There are groups inside and outside of the Broad working on that. The Metastatic Breast Cancer (MBC) Project is one example. They’re collecting genetic and clinical data from cancer patients and trying to figure out who’s going to respond to what sort of treatment. That’s the real future right now. Can we really figure out what sort of therapy is best for a patient based on their specific genetic alterations?

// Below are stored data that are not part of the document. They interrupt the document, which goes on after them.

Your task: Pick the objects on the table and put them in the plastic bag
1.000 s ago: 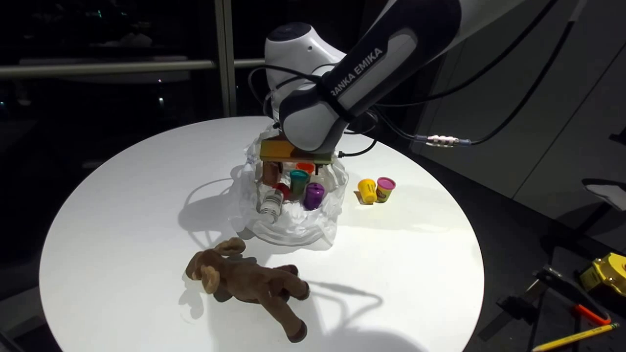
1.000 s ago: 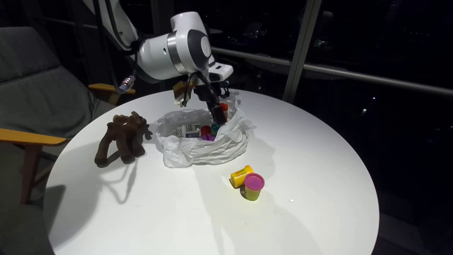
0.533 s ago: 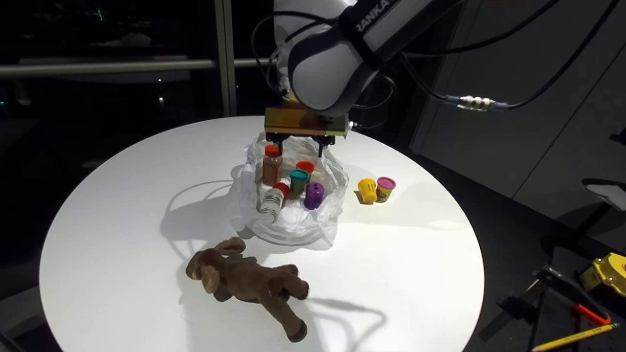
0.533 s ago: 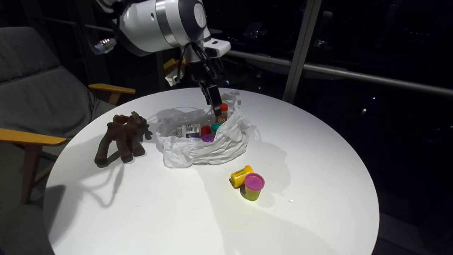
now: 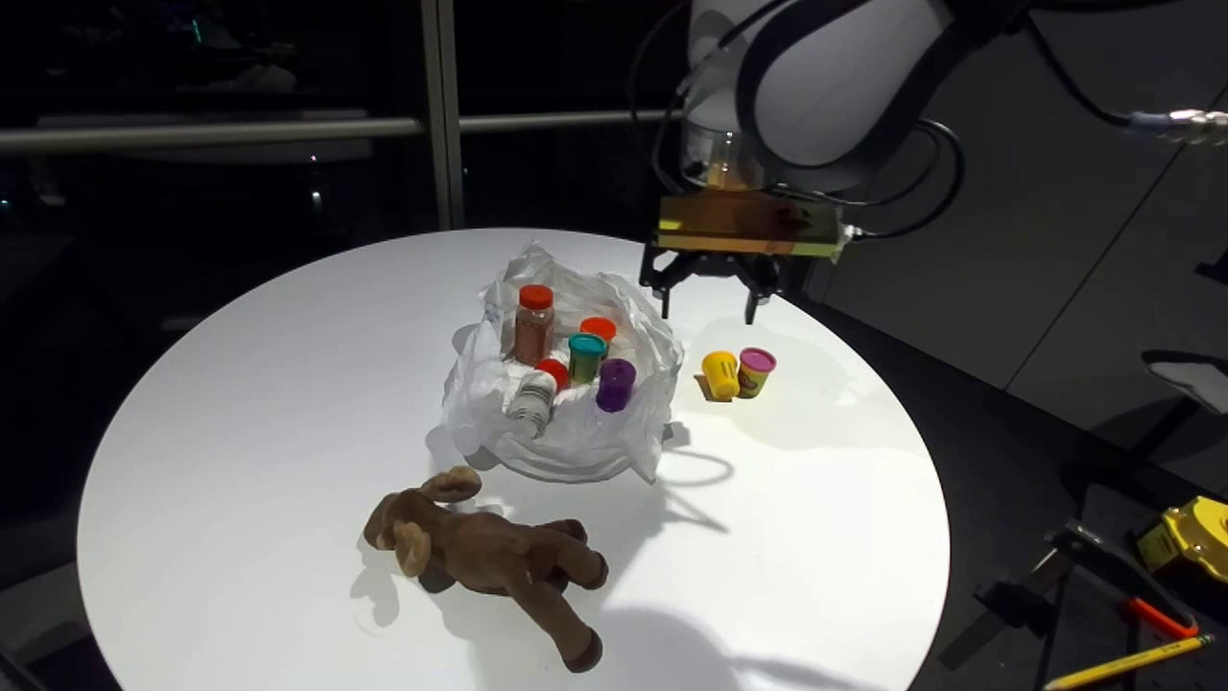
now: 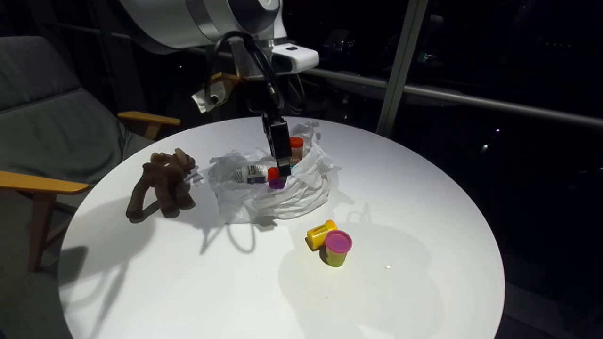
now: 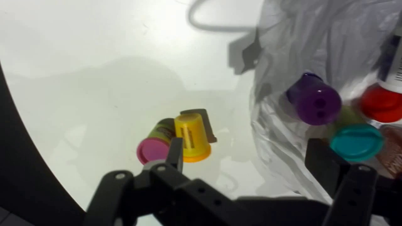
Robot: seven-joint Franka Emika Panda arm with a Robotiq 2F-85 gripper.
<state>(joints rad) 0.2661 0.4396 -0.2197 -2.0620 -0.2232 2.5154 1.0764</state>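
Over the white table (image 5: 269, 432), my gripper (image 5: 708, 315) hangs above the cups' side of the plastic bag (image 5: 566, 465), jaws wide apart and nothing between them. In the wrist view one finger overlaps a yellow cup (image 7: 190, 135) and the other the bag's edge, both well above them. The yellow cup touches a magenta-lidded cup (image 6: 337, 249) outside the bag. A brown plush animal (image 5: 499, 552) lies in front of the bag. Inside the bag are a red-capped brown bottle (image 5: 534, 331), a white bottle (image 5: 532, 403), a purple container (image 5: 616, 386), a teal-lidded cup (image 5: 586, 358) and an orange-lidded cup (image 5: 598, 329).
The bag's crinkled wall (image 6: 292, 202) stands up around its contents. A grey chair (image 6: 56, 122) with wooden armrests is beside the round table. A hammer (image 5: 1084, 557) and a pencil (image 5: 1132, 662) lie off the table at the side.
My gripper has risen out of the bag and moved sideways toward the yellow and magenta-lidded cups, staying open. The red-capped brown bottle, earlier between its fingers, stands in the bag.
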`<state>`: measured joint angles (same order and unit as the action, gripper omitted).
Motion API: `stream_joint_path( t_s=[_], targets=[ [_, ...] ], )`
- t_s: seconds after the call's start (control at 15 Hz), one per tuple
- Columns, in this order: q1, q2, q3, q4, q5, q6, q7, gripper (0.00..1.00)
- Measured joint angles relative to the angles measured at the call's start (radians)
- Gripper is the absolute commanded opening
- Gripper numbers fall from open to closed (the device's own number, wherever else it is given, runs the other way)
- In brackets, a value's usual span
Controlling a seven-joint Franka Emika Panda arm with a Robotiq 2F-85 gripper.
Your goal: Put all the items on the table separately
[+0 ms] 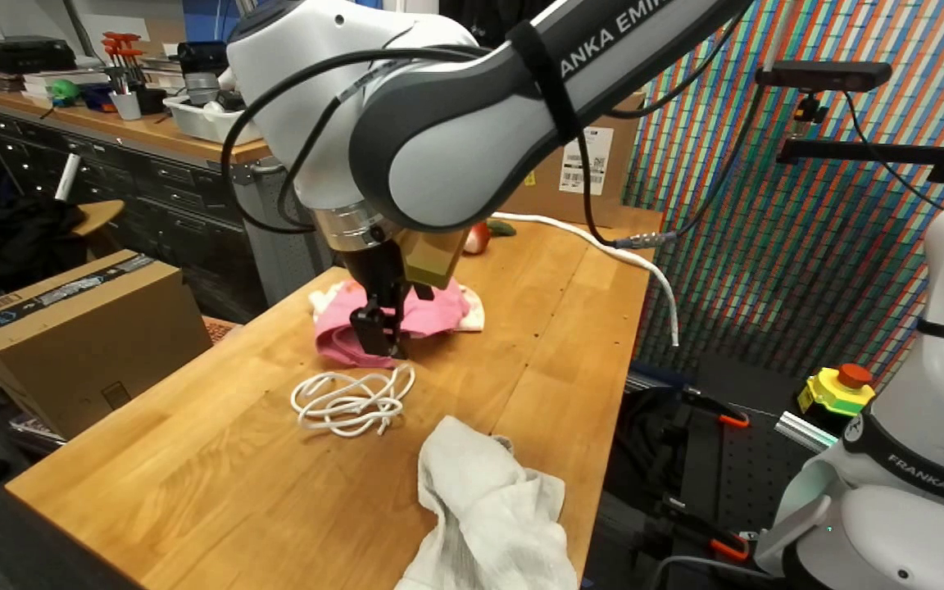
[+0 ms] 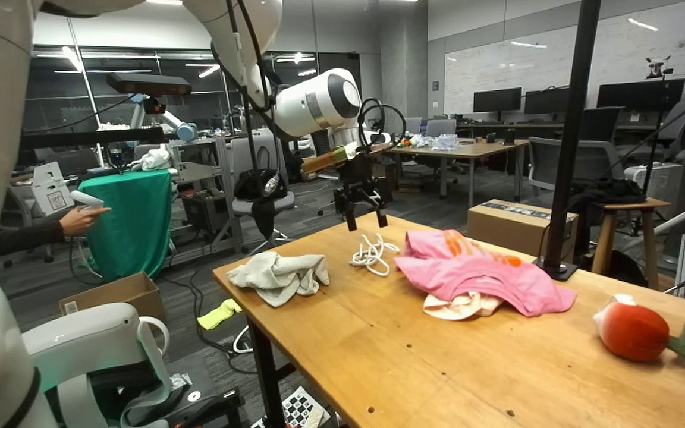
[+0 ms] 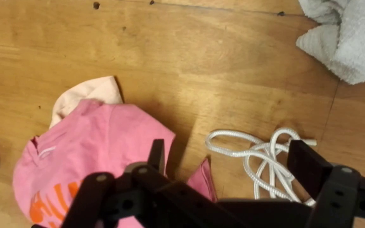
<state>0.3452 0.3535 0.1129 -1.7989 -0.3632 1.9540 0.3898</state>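
My gripper is open and empty above the table. It also shows in both exterior views. A coiled white cord lies below and between the fingers; it also shows in the exterior views. A pink shirt with orange print lies crumpled beside the cord, partly under the left finger in the wrist view. A peach cloth sticks out from beneath it. A grey towel lies apart, near a table end. A red plush flower lies beyond the shirt.
The wooden table carries a black pole clamped at one edge. A cardboard box stands at the far end. A white cable runs along the table and hangs over its edge. Another robot arm stands beside the table.
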Motion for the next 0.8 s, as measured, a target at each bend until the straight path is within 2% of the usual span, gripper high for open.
stream_joint_path(
  t_s=[0.8],
  targets=[
    [-0.023, 0.151, -0.056, 0.22, -0.044, 0.0, -0.038, 1.0]
  ],
)
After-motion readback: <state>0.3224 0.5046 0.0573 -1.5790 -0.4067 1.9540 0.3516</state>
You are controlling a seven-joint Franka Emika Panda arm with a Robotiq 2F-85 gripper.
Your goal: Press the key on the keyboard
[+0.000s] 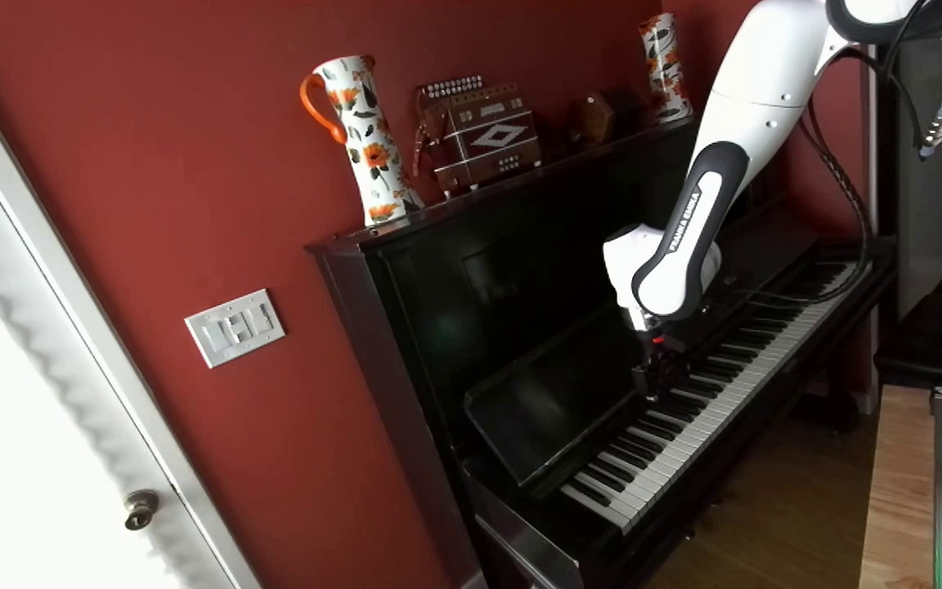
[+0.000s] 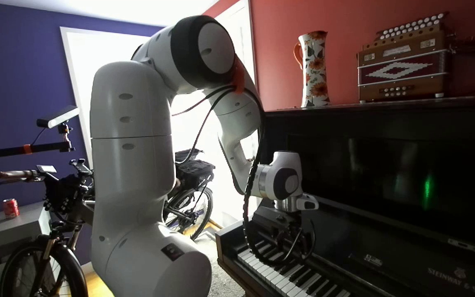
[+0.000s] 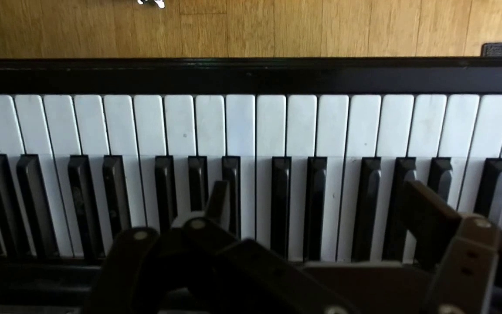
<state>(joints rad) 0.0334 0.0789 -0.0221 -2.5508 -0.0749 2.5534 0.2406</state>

Q: What’s the biggest challenge for you professionally right now?
A:
Making the data widely available and easily accessible for researchers globally while, at the same time, protecting patient privacy. There are a lot of hurdles in doing that. But again, I think the MBC Project is a good example that we can get these things done.

Q: Is that a challenge because the practice of sharing this sort of data is relatively new?
A:
Yes, exactly. This idea that you might want to pool everybody’s data—to share it and make it available to researchers outside of your own institution—was not always what people were thinking about when they first created their research protocols. It’s partly a cultural thing.

I think most people who’ve been part of one of these big, collaborative efforts have seen the benefits, but it’s important to remember that the majority of people in science haven’t done it. For most people in the country and the scientific world, that’s not how it works. People work in their own lab, they maybe have another collaborator, but they don’t share their data with everybody.

Within the Broad, we already think of that—we already work in big teams and across disciplines. But we don’t want to work just within the Broad. We want the bigger team of the entire scientific community sharing data to solve problems in health and disease. Bringing this culture to other people is a challenge and one of our main goals.

Q: What do you feel has been your biggest success?
A:
I’d say it’s been being a part of this big international team of scientists who created TCGA and made all of the data public. And even more gratifying is that thousands of other papers, outside of our efforts, have used our TCGA data to come up with discoveries. We created this resource that the entire scientific community is using. That’s huge.